Dataloader CPU Core usage problem

Tobischi · July 31, 2023, 10:55am

Hi there,

I am working with the cityscapes dataset and want to use a DataLoader with several workers to speed up the training process, but with num_workers>0 only two CPU cores are used.

E.g. with num_workers=8, only 2 cores are used:
cpu_usage_8workers

While trying to solve the problem I found this discussion and noticed that when I add

os.system("taskset -p 0xffffffffffffffff %d" % os.getpid())

at the beginning of my Datasets get_item function, the number of used cores equals num_workers and I notice a considerable speedup.

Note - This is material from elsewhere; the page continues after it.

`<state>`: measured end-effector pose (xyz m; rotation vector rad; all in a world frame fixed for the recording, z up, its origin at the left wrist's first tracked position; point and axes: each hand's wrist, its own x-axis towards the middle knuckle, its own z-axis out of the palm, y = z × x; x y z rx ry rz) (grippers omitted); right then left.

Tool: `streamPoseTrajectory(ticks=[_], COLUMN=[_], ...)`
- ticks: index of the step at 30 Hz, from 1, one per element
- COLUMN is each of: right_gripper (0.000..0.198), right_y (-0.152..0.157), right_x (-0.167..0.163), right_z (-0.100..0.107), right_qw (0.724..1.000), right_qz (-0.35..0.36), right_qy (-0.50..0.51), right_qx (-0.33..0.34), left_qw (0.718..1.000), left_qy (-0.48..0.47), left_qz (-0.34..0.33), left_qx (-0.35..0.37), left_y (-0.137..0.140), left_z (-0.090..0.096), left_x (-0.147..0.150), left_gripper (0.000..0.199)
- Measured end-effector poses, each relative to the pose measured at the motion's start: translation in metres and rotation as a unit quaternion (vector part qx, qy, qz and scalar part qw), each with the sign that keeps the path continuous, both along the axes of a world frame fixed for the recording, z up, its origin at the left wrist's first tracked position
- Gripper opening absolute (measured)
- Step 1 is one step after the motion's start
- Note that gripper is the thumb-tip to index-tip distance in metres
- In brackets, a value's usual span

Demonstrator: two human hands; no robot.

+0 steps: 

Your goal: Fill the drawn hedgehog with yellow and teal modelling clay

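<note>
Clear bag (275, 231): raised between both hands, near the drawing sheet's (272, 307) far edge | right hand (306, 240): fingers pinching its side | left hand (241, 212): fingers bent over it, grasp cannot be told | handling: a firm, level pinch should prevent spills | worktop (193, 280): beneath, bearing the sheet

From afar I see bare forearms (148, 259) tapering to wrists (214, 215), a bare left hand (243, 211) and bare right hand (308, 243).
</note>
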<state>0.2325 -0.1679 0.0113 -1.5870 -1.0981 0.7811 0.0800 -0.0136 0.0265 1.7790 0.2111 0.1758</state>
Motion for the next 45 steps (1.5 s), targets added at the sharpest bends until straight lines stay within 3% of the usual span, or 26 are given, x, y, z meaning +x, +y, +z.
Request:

It seems like the affinity masks are changed in each worker’s first iteration and then stay unchanged:

pid 1280270's current affinity mask: 100000001
pid 1280270's new affinity mask: ffffffffffffffff
pid 1280333's current affinity mask: 100000001
pid 1280333's new affinity mask: ffffffffffffffff
pid 1280459's current affinity mask: 100000001
pid 1280459's new affinity mask: ffffffffffffffff
pid 1280396's current affinity mask: 100000001
pid 1280396's new affinity mask: ffffffffffffffff
pid 1280270's current affinity mask: ffffffffffffffff
pid 1280270's new affinity mask: ffffffffffffffff
pid 1280396's current affinity mask: ffffffffffffffff
pid 1280396's new affinity mask: ffffffffffffffff
pid 1280270's current affinity mask: ffffffffffffffff
pid 1280270's new affinity mask: ffffffffffffffff
pid 1280396's current affinity mask: ffffffffffffffff
pid 1280396's new affinity mask: ffffffffffffffff
pid 1280333's current affinity mask: ffffffffffffffff
pid 1280333's new affinity mask: ffffffffffffffff
pid 1280270's current affinity mask: ffffffffffffffff
pid 1280270's new affinity mask: ffffffffffffffff
pid 1280396's current affinity mask: ffffffffffffffff
pid 1280396's new affinity mask: ffffffffffffffff

I don’t have much experience with multiprocessing, but this behavior seems quite strange to me and I think there should be a better solution to solve the problem.

Does anyone have an idea what the problem could be and how it could be solved?

AMonszpart · August 7, 2023, 3:07pm

Seems to be an issue with llvm-openmp: Unexpected modification to CPU affinity of Dataloader workers · Issue #101850 · pytorch/pytorch · GitHub
<16 works for me, but haven’t tried <16.0.6.